First I tried it with a small limit to see how it behaved. I had not commented out the (length...) part at first. I saw some behaviour I didn't understand:

CL-USER> (peri-list* 2 1 1 150 nil nil)
((12 24 30 36 40 48 56 60 70 72 80 84 90 96 108 112 120 126 132 140 144 150)
 (24 48 60 72 80 84 90 96 108 112 120 132 140 144) (12 30 36 40 56 70 126 150)
 13 9 8)
CL-USER> (- 22 14)
8
CL-USER> (peri-list* 2 1 1 100 nil nil)
((12 24 30 36 40 48 56 60 70 72 80 84 90 96) (24 48 60 72 80 84 90 96)
 (12 30 36 40 56 70) 11 5 6)
CL-USER> (- 14 8)
6

In the result, the lengths of all-peris* and dupl-peris* did not match what I was counting. However, their difference did match the count.

Afterwards, I commented out the (length...) part, had the program just list the lists and mapcar ed #'length to the result:

CL-USER> (mapcar #'length (peri-list* 2 1 1 100 nil nil))
(14 8 6)

This time, the first two lengths did match the actual count. However, the difference was still the same; meaning I was still getting the wrong answer.

CL-USER> (mapcar #'length (peri-list 2 1 1 nil nil))
(355571 247853)
CL-USER> (- 355571 247853)
107718

This made me question my basic assumptions. So here are my questions.

Specific questions:

1. Is the algorithm I described at the top of this post correct? Would the difference between all-peris and dupl-peris (after (remove-duplicates...) ) give me the correct answer?
2. Is this bit of code correctly collecting all perimeters in all-peris and perimeters with more than one triangles in dupl-peris ?

(let ((peri (make-peri mnk))) (if (member peri all-peris) (peri-list* m (1+ n) k limit all-peris (cons peri dupl-peris)) (peri-list* m (1+ n) k limit (cons peri all-peris) dupl-peris)))

3. What causes the mysterious behaviour of length ?

4. As I am getting the same result with both Java and Common Lisp, I think this is not a language-specific mistake I am making. Why wouldn't the size of peris.removeAll(duplicatePeris); give me the number of perimeters with only one triangle? Is there some basic mistake I am making with the algorithm or with the difference of a set and its subset?

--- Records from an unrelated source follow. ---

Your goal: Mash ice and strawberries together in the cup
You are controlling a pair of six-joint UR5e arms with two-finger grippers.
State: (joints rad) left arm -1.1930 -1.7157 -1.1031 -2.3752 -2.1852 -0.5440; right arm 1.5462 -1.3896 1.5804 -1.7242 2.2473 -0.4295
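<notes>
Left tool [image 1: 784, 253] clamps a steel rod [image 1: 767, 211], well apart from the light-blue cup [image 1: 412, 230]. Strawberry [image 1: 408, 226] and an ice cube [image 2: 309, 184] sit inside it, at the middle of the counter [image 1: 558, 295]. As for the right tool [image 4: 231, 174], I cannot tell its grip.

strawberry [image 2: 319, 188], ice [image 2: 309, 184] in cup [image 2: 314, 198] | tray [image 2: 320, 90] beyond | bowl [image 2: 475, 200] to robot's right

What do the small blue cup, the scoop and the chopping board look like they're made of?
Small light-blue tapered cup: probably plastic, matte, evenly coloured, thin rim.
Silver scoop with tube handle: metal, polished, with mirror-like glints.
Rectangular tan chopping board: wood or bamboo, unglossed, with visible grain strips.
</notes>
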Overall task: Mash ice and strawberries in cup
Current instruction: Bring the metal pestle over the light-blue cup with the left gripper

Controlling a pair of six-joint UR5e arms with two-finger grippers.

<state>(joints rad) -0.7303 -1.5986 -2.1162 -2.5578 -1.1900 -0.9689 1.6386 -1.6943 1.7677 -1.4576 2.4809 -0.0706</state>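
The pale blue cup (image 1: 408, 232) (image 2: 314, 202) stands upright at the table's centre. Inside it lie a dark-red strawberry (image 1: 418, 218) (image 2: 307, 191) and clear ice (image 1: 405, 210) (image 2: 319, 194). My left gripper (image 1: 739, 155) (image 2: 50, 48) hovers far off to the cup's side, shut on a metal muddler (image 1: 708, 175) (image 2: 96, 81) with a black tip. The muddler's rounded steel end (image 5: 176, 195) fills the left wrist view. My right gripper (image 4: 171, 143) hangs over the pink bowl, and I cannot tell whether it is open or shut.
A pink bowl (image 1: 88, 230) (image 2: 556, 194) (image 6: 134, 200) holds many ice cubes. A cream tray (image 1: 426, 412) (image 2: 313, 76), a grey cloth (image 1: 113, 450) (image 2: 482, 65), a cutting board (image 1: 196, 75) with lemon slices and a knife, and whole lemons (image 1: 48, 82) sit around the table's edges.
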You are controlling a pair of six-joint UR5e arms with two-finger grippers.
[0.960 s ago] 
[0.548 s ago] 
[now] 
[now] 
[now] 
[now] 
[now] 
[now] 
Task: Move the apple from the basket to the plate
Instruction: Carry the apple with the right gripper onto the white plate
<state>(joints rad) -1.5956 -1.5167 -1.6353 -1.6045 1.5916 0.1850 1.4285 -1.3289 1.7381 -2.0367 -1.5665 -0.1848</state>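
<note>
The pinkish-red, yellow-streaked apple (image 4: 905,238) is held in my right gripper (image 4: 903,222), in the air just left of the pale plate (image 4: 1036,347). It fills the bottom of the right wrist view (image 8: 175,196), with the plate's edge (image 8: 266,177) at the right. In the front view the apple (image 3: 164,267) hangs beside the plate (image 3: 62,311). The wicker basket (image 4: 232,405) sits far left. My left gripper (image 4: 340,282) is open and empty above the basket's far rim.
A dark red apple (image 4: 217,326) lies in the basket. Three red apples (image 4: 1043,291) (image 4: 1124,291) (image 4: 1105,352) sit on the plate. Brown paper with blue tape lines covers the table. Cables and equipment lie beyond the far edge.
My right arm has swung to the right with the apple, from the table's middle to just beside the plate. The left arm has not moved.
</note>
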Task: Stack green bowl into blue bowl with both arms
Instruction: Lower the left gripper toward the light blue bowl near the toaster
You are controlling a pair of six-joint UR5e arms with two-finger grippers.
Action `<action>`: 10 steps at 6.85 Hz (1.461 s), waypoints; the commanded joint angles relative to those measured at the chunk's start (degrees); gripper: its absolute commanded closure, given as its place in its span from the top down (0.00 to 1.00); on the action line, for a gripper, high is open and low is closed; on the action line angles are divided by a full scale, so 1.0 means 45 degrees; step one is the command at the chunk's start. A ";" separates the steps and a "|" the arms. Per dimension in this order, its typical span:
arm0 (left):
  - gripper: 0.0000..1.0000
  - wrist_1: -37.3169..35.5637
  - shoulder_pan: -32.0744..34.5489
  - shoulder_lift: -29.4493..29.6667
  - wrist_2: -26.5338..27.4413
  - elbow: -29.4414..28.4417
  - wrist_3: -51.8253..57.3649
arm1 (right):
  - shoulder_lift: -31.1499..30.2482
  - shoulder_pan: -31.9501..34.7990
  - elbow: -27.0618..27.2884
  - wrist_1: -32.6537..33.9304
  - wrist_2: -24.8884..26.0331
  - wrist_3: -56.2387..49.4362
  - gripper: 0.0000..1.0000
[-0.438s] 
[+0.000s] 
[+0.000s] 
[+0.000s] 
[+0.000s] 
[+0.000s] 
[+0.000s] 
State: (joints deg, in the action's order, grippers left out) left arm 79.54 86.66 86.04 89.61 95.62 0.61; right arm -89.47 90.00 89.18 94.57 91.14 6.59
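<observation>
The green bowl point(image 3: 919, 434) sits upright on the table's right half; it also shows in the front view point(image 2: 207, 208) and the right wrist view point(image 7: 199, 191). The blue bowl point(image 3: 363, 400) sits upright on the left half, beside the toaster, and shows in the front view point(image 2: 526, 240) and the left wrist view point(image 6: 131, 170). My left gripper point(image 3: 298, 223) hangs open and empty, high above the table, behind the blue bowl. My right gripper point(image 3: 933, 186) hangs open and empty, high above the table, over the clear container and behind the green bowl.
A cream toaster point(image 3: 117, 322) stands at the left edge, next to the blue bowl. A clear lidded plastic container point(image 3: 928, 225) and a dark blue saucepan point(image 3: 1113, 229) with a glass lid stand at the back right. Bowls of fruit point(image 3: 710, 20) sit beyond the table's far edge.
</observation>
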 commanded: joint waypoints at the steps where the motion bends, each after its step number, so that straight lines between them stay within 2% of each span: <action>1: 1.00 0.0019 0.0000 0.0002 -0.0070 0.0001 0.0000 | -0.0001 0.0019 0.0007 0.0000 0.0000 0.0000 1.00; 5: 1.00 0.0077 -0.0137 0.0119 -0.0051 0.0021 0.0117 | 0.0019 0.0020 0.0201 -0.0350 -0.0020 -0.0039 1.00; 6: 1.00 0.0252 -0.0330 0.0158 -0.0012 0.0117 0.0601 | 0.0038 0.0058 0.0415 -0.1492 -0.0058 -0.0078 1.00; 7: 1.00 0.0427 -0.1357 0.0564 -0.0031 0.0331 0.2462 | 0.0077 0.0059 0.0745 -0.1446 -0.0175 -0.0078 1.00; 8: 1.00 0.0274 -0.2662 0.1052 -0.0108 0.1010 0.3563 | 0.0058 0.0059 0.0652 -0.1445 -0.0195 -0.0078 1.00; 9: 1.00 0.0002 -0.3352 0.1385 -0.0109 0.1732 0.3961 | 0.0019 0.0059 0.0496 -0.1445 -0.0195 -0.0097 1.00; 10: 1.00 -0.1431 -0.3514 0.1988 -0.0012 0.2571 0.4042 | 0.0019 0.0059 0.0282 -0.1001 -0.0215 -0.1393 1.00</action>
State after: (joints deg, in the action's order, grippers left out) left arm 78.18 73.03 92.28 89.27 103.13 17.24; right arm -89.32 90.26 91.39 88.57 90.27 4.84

I hope this helps "unhold" my question.

Edit #2, update of the Java version:

I tried to wrote the Java version of my solution using a HashMap , with perimeters as keys and frequencies of perimeters as values. Here it is:

public static void main(String[] args) {
    HashMap<Long, Long> perisMap = new HashMap<>();
    periMap(865, 125000, perisMap);
    System.out.println("Number of all perimeters (1 triangle, many triangles): " + perisMap.size());
    Long uniqueCounter = Long.valueOf("0");
    for (Map.Entry<Long, Long> entry : perisMap.entrySet()){
        Long freq = entry.getValue();
        if (freq == 1){
            uniqueCounter++;
        }
    }
    System.out.println("Number of all perimeters in the map which appear only once: " + uniqueCounter);
}
private static Long makePeri (long m, long n, long k){
    //Long a, b, c, res;
    //a = k * (m * m - n * n);
    //b = 2 * k * m * n;
    //c = k * (m * m + n * n);
    return 2 * k * (m * m  + m * n);
}
private static void periMap (long x, long z, HashMap<Long, Long> myMap){
        Long nLimit;
        Long limit = Long.valueOf("1500000");
        for (long k = 1; k <= z; k++){
            for (long m = 2; m <= x; m++){
                nLimit = limit / (2 * k * m) - m;
                for (long n = 1; ((n <= nLimit) && (n < m)); n++){
                    Long tempKey = makePeri(m,n,k);
                    Long tempVal = myMap.get(tempKey);
                    if (Long.compare(tempKey, limit) <= 0){
                        if (myMap.containsKey(tempKey)){
                            myMap.put(tempKey, tempVal + 1);
                        }
                        else {
                            myMap.put(tempKey, Long.valueOf("1"));
                        }
                    }
                }
            }
        }
    }

This is what I get when I run it:

Number of all perimeters (1 triangle, many triangles): 355571
Number of all perimeters in the map which appear only once: 107718

The result is the same as the old Java version and the Common Lisp version with lists. I am currently trying to write a new Common Lisp version using a hash-table.

Question:
This is the third version with the same result. Clearly, there is something wrong with my logic/algorithm/maths. Any pointers as to where?

Answer 1

To use Euler's formula for this problem, you must follow all the rules that guarantee each triple will be generated exactly once . Otherwise you'll generate the same triple multiple times, and you'll skip valid lengths because their counts are excessively high.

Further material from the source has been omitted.